We’ve been making engines since we started making games, because of many reasons. Back then there were no general purpose engines (most were for FPS games), and our first big project was an MMORPG (Regnum Online, around 2003), so we had to use a custom engine. Also at that time the Video Game industry in Argentina was virtually non-existent, and we always thought it was important for our industry to have a good footing on all parts of game development, including the engine. The need for this particular version, which became Godot, came in 2007 when we saw that the hardware landscape was changing, CPU cores were multiplying, and also lower end devices would become more relevant, so we needed something that would work from the iphone and PSP to the PS3 (back then the 2 ends of the hardware-weirdness spectrum ;). So we decided to start this version of the engine.
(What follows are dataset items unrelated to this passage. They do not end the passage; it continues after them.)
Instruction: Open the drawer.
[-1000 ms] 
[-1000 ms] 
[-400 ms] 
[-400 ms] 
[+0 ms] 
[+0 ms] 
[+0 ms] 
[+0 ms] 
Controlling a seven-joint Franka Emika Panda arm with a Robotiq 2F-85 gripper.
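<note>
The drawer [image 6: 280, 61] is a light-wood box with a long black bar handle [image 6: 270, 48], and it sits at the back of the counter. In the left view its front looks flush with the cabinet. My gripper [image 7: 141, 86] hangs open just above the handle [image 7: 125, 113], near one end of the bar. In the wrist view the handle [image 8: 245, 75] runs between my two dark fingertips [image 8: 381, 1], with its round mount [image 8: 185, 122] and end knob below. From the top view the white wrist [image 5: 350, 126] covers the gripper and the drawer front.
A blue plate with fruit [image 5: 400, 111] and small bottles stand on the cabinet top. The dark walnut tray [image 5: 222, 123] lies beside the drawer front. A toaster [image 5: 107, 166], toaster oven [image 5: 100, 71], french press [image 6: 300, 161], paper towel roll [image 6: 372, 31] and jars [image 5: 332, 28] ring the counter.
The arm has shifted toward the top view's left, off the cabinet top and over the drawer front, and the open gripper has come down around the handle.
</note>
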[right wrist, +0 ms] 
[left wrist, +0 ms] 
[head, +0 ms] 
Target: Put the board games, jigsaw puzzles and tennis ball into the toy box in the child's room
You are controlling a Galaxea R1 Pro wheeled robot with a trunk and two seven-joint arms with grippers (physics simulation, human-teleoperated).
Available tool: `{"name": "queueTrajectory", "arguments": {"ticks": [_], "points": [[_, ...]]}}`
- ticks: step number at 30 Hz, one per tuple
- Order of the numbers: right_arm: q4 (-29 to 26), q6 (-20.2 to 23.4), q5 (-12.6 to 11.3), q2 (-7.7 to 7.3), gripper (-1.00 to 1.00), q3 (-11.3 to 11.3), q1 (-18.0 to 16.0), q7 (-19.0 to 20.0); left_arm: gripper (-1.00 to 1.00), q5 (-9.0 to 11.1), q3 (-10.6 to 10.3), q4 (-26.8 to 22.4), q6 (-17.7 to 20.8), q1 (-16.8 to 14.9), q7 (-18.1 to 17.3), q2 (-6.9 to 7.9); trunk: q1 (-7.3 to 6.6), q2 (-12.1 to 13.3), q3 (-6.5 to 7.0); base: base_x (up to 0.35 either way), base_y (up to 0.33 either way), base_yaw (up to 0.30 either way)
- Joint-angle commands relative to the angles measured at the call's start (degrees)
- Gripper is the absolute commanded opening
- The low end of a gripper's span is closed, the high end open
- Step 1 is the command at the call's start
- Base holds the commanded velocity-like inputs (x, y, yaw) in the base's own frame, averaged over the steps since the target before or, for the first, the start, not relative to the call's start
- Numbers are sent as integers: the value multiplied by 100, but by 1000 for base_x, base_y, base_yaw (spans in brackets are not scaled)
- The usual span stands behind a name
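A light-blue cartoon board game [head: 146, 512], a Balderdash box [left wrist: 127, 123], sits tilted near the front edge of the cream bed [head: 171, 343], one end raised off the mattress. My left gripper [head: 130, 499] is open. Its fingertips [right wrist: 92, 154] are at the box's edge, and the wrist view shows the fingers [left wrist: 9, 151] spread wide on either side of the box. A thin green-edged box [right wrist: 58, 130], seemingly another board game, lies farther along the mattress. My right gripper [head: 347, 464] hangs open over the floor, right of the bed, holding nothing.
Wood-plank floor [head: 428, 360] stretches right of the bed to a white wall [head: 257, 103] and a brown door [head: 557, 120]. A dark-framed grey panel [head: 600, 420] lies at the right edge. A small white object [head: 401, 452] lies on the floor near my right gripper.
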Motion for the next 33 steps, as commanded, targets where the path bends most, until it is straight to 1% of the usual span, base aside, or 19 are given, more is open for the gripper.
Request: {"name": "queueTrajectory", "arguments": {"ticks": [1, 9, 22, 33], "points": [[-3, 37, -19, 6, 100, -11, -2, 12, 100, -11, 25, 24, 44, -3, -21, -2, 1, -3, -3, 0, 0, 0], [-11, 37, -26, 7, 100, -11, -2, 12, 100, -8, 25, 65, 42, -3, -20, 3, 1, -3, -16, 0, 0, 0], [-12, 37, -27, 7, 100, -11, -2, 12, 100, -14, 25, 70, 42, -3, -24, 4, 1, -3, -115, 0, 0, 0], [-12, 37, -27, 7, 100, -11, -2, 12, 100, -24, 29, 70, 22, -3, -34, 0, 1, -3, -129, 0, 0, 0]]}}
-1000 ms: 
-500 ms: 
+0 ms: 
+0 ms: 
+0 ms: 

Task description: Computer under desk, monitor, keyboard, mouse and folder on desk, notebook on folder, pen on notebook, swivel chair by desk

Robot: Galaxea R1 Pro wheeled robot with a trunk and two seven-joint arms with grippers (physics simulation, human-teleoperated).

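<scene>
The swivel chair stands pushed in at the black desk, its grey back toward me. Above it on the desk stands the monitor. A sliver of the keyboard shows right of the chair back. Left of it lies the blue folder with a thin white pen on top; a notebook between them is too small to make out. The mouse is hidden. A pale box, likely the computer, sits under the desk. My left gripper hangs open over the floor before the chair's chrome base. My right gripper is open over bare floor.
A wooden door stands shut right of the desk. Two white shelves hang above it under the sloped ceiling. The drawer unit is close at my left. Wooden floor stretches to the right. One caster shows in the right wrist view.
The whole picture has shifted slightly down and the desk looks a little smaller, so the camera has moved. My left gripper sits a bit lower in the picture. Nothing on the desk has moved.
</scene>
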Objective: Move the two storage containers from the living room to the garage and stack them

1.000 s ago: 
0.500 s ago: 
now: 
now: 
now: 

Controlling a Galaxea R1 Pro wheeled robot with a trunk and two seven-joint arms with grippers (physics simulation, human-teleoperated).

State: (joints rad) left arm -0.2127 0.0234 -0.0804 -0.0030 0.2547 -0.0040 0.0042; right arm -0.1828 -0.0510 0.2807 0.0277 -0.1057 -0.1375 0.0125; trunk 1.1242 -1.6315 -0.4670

Difference between 2D and 3D

They are different, but a 3D game will need to have a good HUD and menus, and a 3D engine will need to have a good editor. Tools and workflow are very important for an engine, and being able to run our editor on top of our engine makes it more portable (people love to run the editor on Linux ;-), and a good way to test a lot of the engine features, just by forcing your team to use it through the editor. So having our own UI toolkit made sense, and having good 2D support was just a logical continuation to that.

godot2_10

Assets

We support (or try to support as best as we can) all the standard tools used by the industry. Development of the engine is very much influenced by the needs of our company (Okam Studio), were we make games for a living, hire professionals to work for us, etc. So we need to provide them with a good workflow to get the job done efficiently, within a budget, etc, the needs of any normal company. We use mostly Blender at the studio, through COLLADA.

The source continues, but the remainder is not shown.